Ora , a desembargadora do Tribunal de Justiça do Rio de Janeiro, Marília Castro Neves, espalhou fake news difamando Marielle Franco e "justificando" seu assassinato brutal menos de quatro horas depois de sua morte. Esta mesma desembargadora – que segue impune em sua ostentação cafona – antes sugeriu a minha execução "profilática" num grupo de magistrados.
Logo, só não vê quem não quer ver: Bolsonaro irá deliberadamente adulterar, de modo a se safar, a gravação das ligações feitas da portaria de seu condomínio de luxo no dia em que seus vizinhos sicários assassinaram Marielle Franco e Anderson Gomes.
O ato de pegar a gravação é, em si mesmo, uma confissão de culpa, por parte de Bolsonaro, no assassinato dessa vereadora honesta, que trabalhava pela dignidade dos mais pobres e das mulheres e que era um símbolo de mobilidade social e de renovação na política brasileira. E é como confissão de culpa que o Supremo Tribunal Federal, o Congresso Nacional, as Forças Armadas, a Procuradoria Geral da República, o Ministério Público do Rio Janeiro, a Ordem dos Advogados do Brasil e a imprensa – ou ao menos os que ainda têm decência e apreço à democracia nessas instituições – deveriam tratar esse ato de Bolsonaro.

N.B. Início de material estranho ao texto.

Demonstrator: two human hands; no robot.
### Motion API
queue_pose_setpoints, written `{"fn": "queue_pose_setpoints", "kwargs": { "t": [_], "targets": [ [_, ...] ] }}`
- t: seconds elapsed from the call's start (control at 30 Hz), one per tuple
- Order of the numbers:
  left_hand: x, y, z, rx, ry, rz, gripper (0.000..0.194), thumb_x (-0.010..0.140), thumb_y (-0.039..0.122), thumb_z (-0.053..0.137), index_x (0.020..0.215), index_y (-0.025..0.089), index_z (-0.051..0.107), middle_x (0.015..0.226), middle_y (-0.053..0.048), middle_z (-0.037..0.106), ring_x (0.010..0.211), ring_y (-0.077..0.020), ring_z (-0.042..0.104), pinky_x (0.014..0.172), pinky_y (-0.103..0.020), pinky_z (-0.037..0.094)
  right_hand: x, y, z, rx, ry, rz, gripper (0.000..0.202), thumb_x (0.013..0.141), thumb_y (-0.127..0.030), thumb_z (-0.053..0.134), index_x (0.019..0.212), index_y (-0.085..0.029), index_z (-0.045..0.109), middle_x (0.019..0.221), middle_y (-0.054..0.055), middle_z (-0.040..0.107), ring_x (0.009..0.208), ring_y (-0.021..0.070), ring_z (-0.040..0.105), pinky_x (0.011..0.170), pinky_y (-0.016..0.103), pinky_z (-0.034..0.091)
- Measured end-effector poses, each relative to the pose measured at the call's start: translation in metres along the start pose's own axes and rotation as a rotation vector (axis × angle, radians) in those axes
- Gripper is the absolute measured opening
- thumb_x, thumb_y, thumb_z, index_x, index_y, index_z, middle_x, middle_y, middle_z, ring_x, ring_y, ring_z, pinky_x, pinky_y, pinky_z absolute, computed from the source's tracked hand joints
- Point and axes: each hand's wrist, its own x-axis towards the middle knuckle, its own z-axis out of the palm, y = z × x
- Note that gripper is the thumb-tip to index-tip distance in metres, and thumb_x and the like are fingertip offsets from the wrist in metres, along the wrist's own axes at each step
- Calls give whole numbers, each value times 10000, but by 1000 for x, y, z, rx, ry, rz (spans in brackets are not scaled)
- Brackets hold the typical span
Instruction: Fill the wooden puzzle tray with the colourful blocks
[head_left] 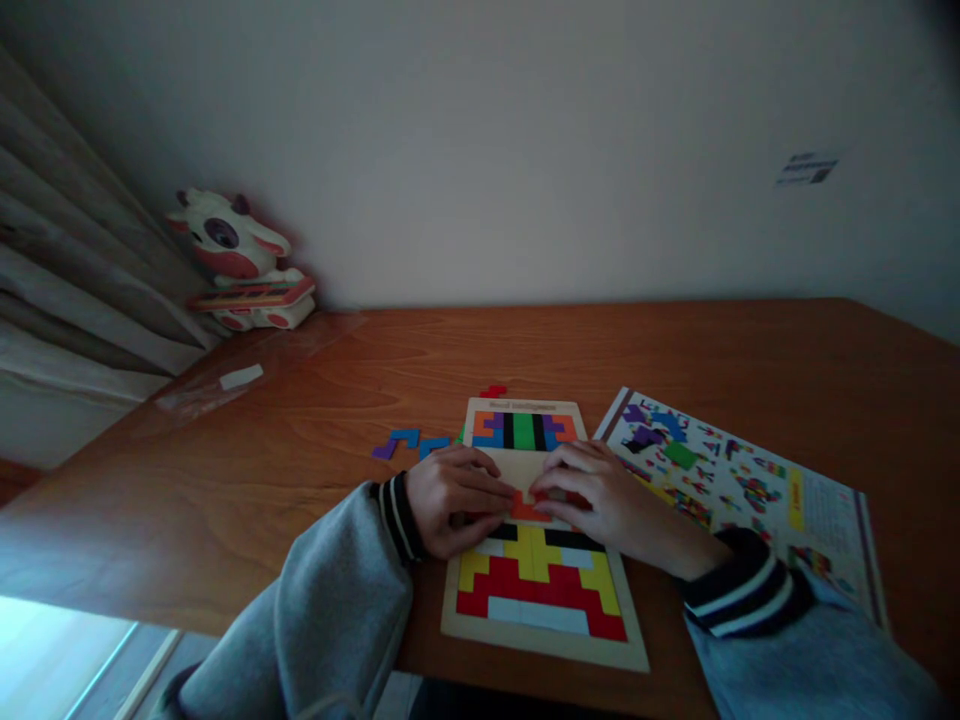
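Observation:
A wooden puzzle board [544, 645] lies before me, partly filled with coloured block pieces and with a bare wood band across its middle. My left hand [459, 495] rests over the board's left side, fingers closed, its fingertips at the left of an orange puzzle piece [531, 511]. From the right, my right hand [600, 492] meets the same orange piece with curled fingers and thumb. Yellow, red, white and black pieces fill the lower part. Purple, blue, black, green and orange ones line the top. My fingers partly hide the middle.
Loose blue pieces [406, 437], a purple piece [385, 450] and a red piece [493, 391] lie left of and behind the board. A printed picture sheet [814, 500] lies at right. A cow-shaped toy keyboard [251, 275] and clear plastic wrapping [206, 393] are at far left.

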Motion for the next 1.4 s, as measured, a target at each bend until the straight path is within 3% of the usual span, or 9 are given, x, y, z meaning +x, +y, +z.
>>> {"fn": "queue_pose_setpoints", "kwargs": {
  "t": [0.2, 0.63, 0.73, 0.87, 1.03, 1.13, 1.23, 1.4],
  "targets": [
    [2, 2, -1, -1, 20, 13, 243, 856, 203, 598, 1056, 190, 735, 1072, -69, 767, 978, -225, 675, 900, -396, 573, -3, 2, 2, -10, 2, -1, 121, 962, -289, 587, 975, -257, 703, 979, 42, 666, 973, 221, 584, 914, 427, 422],
    [1, 1, 1, 8, 25, 30, 228, 863, 222, 605, 1049, 186, 734, 1072, -62, 767, 980, -228, 670, 874, -387, 570, -2, 0, 2, -9, 0, 18, 84, 943, -270, 619, 978, -257, 694, 987, 34, 663, 985, 218, 592, 920, 428, 405],
    [1, -2, 4, 48, 18, -11, 279, 890, 268, 593, 1126, 174, 707, 1128, -85, 746, 1029, -243, 648, 896, -405, 554, -1, 0, 5, -58, 36, 64, 96, 957, -261, 596, 985, -242, 685, 987, 37, 665, 985, 222, 598, 907, 433, 404],
    [1, -6, 3, 118, 21, -64, 345, 923, 305, 571, 1230, 173, 656, 1201, -103, 712, 1094, -254, 623, 924, -422, 532, 0, 5, 11, -132, 106, 127, 226, 903, -405, 671, 1057, -239, 678, 1033, 52, 670, 1035, 258, 608, 924, 470, 405],
    [-1, -12, -8, 226, 120, -152, 267, 930, 231, 558, 1163, 186, 682, 1146, -102, 723, 1028, -233, 649, 888, -403, 532, 0, 10, 13, -134, 155, 133, 245, 867, -412, 713, 1050, -248, 712, 1013, 43, 676, 978, 243, 633, 905, 457, 441],
    [-2, -16, -13, 247, 180, -180, 235, 922, 183, 549, 1112, 177, 687, 1100, -98, 731, 977, -217, 662, 866, -395, 542, 2, 9, 11, -131, 183, 70, 171, 933, -350, 637, 1033, -246, 730, 976, 44, 689, 935, 220, 638, 875, 415, 473],
    [-4, -19, -15, 253, 216, -202, 229, 918, 166, 543, 1099, 173, 683, 1077, -97, 731, 956, -208, 665, 856, -382, 548, 3, 8, 8, -147, 216, 38, 232, 998, -305, 516, 960, -224, 730, 916, 53, 698, 885, 211, 636, 844, 399, 485],
    [-7, -24, -16, 280, 245, -243, 233, 931, 174, 541, 1119, 167, 680, 1037, -98, 731, 900, -200, 665, 824, -364, 554, 1, 11, 5, -84, 332, 164, 344, 1031, -366, 401, 895, -199, 671, 879, 73, 702, 816, 219, 655, 775, 386, 495]
  ]
}}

Essas instituições, contudo, encontram-se numa encruzilhada porque, salvas as raras exceções, 1) participaram deliberadamente e num "grande acordo nacional, com Supremo e tudo", cada uma à sua maneira, do golpe contra o governo Dilma em 2016, primeira fissura antidemocrática, alinhando-se com Bolsonaro e sua base eleitoral gerida por organizações criminosas nas eleições de 2018; e 2) estão eivadas, por dentro, pela ideologia da extrema-direita e há muito tempo elas mesmas abrigam títeres dessas organizações criminosas que pretendem solapar de vez o Estado Democrático de Direito.
A hora de sair da encruzilhada é esta!